Graphic: renjith krishnan

The rand continued to trade in ranges‚ with a firmer bias‚ in midday trade‚ with analysts saying markets were awaiting the interest rate announcement by the Reserve Bank’s monetary policy committee in the afternoon.

At 11:49 the rand was bid at R8.1542 to the dollar from its previous close of R8.1547. It was bid at R10.0111 to the euro from its previous close of R10.0085 and at R12.7662 against sterling from R12.7521 before.

The euro was bid at US$1.2277 from its previous close of $1.2281.

RMB said in its morning report that it was time for the rand to rally. “EUR/USD seems to have finally stabilised‚ US equities are pushing multimonth highs‚ funding stress is easing‚ the surge of foreign bond buying continues‚ and our compatriot currencies are flying‚” RMB said.

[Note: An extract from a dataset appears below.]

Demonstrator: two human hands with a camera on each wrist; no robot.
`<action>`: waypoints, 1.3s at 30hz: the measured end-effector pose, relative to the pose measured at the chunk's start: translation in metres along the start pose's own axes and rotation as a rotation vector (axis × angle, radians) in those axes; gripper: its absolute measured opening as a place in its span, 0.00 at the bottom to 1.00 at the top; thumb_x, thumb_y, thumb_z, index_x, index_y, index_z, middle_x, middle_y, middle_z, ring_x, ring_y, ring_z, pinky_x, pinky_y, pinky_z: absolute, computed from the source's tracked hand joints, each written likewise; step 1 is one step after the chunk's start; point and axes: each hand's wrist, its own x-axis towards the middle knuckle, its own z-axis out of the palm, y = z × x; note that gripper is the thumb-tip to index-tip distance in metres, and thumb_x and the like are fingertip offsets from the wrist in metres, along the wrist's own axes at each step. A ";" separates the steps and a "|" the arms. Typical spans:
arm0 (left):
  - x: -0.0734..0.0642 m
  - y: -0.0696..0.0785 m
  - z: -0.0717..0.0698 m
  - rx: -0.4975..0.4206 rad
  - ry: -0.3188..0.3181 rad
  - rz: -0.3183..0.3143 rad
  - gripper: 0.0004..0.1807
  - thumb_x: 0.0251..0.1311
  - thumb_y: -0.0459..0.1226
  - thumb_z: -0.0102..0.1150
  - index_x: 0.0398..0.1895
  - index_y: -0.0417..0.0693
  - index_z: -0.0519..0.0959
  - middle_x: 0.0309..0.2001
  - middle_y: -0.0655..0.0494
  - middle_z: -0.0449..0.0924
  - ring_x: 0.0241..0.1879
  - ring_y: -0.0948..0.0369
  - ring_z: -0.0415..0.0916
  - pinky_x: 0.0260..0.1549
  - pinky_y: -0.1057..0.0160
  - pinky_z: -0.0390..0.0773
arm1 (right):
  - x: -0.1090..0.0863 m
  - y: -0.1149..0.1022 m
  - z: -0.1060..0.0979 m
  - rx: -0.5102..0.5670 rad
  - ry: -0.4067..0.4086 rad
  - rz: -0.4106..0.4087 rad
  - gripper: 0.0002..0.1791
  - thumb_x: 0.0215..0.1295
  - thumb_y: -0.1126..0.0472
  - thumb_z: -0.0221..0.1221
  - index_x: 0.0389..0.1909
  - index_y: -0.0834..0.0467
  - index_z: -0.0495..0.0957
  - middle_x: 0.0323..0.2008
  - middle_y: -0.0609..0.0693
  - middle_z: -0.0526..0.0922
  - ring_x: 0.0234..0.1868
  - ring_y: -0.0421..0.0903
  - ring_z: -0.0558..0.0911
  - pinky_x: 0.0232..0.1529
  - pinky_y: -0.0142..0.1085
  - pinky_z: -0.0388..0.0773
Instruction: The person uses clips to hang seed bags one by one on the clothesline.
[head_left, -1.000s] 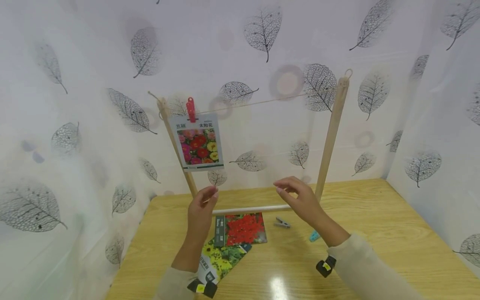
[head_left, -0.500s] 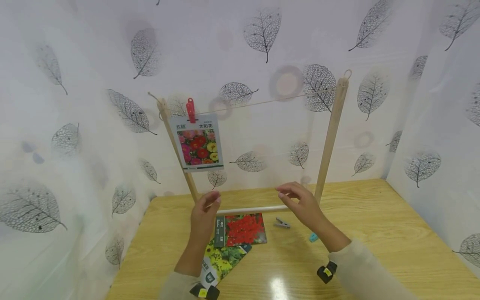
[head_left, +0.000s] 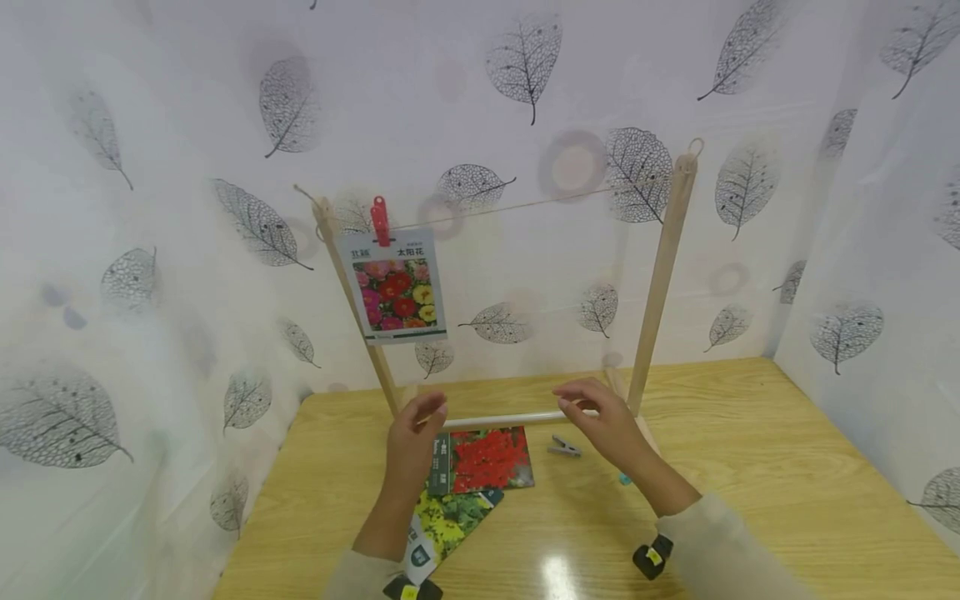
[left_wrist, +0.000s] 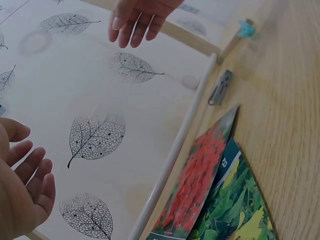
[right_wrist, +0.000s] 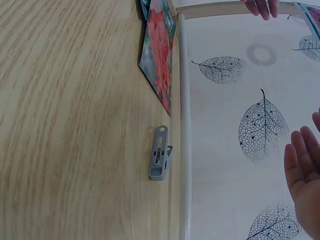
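Note:
My left hand (head_left: 411,437) hovers with loosely bent fingers and holds nothing, beside a packet with red flowers (head_left: 491,460). Partly under that one lies a packet with yellow flowers (head_left: 456,518). My right hand (head_left: 606,423) hangs in the air too, its fingers relaxed, near the frame's right post. A grey clothespin (head_left: 564,447) rests on the table between the hands. The teal clothespin (left_wrist: 245,28) is mostly hidden behind the right forearm in the head view. From the string, a red clothespin (head_left: 380,221) holds up a packet with mixed flowers (head_left: 397,292).
A wooden frame stands on the table (head_left: 765,500), with a left post (head_left: 382,371), a right post (head_left: 663,275) and a string (head_left: 525,203) between their tops. A white bar (head_left: 510,419) joins the posts low down. Leaf-patterned sheeting (head_left: 480,83) surrounds the table.
Both hands have sunk slightly, the left one also drifting a little right. The right forearm now covers more of the teal clothespin. The packets and the grey clothespin have stayed put.

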 end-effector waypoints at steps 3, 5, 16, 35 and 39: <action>-0.001 -0.002 0.000 0.003 -0.008 -0.003 0.16 0.68 0.43 0.62 0.56 0.50 0.81 0.57 0.53 0.83 0.56 0.60 0.78 0.52 0.73 0.77 | -0.002 0.004 0.001 -0.012 0.000 0.007 0.12 0.74 0.57 0.59 0.53 0.55 0.82 0.52 0.48 0.84 0.51 0.36 0.81 0.53 0.33 0.82; -0.002 -0.003 0.001 0.000 -0.014 -0.002 0.17 0.69 0.43 0.62 0.56 0.48 0.81 0.57 0.52 0.83 0.56 0.60 0.78 0.52 0.73 0.77 | -0.003 0.006 0.002 -0.013 0.003 0.005 0.12 0.74 0.58 0.59 0.53 0.54 0.82 0.51 0.49 0.84 0.51 0.37 0.81 0.53 0.32 0.81; -0.006 -0.013 0.004 -0.018 -0.051 -0.058 0.17 0.68 0.41 0.62 0.58 0.47 0.80 0.57 0.50 0.82 0.55 0.56 0.79 0.52 0.69 0.80 | -0.013 0.018 0.010 -0.018 0.007 -0.010 0.12 0.74 0.60 0.58 0.53 0.56 0.82 0.51 0.50 0.84 0.50 0.41 0.82 0.51 0.32 0.82; -0.011 -0.031 0.011 0.023 -0.119 -0.096 0.15 0.67 0.41 0.63 0.55 0.49 0.81 0.57 0.48 0.82 0.55 0.58 0.79 0.51 0.66 0.80 | -0.030 0.037 0.023 0.039 -0.040 0.083 0.12 0.74 0.59 0.59 0.53 0.57 0.81 0.53 0.55 0.82 0.52 0.52 0.82 0.51 0.35 0.82; -0.013 -0.033 0.013 0.035 -0.150 -0.110 0.18 0.68 0.41 0.62 0.58 0.45 0.80 0.58 0.45 0.81 0.53 0.57 0.80 0.51 0.60 0.82 | -0.033 0.039 0.025 0.040 -0.051 0.100 0.13 0.73 0.61 0.59 0.55 0.57 0.80 0.55 0.56 0.81 0.54 0.55 0.82 0.52 0.36 0.82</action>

The bank said the major international event of the day was the Bundestag’s vote on the Spanish bank bail-out. The deal is expected to pass easily but there is the potential for a revolt by some backbenchers‚ causing embarrassment to Chancellor Angela Merkel.

On the local front‚ all eyes will be on the MPC press conference‚ but with a rate cut later this year already priced in‚ RMB said it was hard to see how anything said today could affect the rand negatively.

Bruce Donald‚ head of rand strategy at Standard Bank‚ said: “We expect that the SARB will stay on hold following its July MPC meeting‚ which concludes today‚ but believe that the probabilities surrounding a cut in September or November are close to 50-50. Inflation is now comfortably inside the SARB’s target range.

“Today’s decision and accompanying rhetoric should give us a clearer idea as to how weak the growth story might need to be to prompt a cut. We expect that the Bank could revise both its inflation and growth forecasts downwards at this meeting.”

Meanwhile‚ Dow Jones Newswires reported that some banks in the UK expected signs of corporate distress to increase in the second half of the year‚ the Bank of England (BoE) said on Thursday‚ as the economy struggles to climb out of recession.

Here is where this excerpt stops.